This article first appeared January 23, 2018 on Health Leaders Media.
Alexandra Wilson Pecci
A gentle nudge may be what it takes to reduce opioid prescribing.
Implementing a default option for a lower quantity of opioid tablets in EMR discharge orders may help combat the opioid crisis by “nudging” physicians to prescribe smaller quantities consistent with prescribing guidelines, Penn Medicine researchers show in a new study published in the Journal of General Internal Medicine.
The researchers found that physicians from two Penn Medicine EDs prescribed a fewer number of opioid pills to their patients when the EMR default setting was set to 10 tablets. Initial prescriptions for that amount shot up by 22%.
Conversely, the number of prescriptions written for 20 tablets decreased by almost 7%, and prescriptions for 11 to 19 tablets decreased by more than 13%.

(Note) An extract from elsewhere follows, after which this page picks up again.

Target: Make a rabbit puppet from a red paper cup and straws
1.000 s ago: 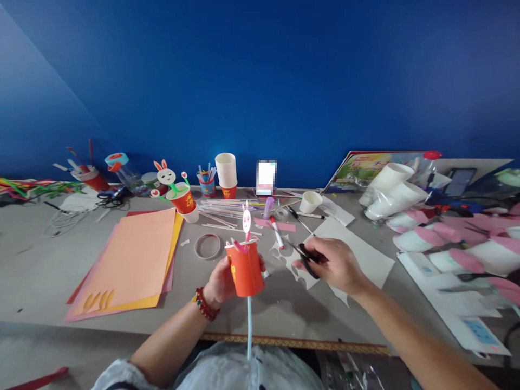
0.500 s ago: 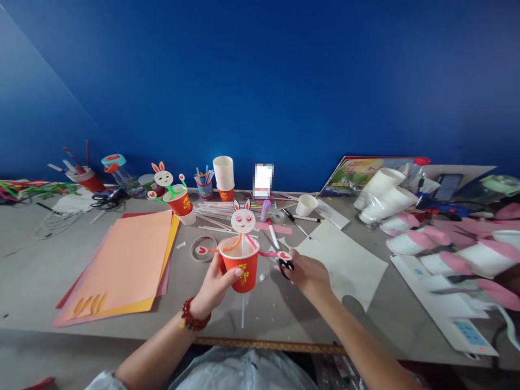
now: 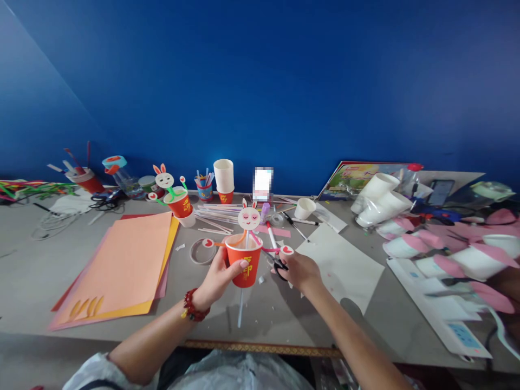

Researchers analyzed prescription data from the emergency departments of the Hospital of the University of Pennsylvania (HUP) and Penn Presbyterian Medical Center (PPMC) between late 2014 and mid-2015, before and after the default was in place.
In 2015, both departments replaced an EMR that required clinicians to enter the number of tablets for opioid prescriptions with an EMR that includes a default quantity of 10 tablets. With this new EMR, clinicians can also “opt out” by selecting a quantity of 20 tablets, which is displayed second, or they can modify their orders.
The researchers compared weekly prescribing patterns for oxycodone 5 mg/acetaminophen (325 mg) for 41 weeks. In all, physicians wrote more than 3,200 prescriptions. After the default implementation, the median number of opioid tablets supplied per prescription decreased by a small amount from an already low baseline of 11.3 to 10 at HUP and from 12.6 to 10.9 at PPMC.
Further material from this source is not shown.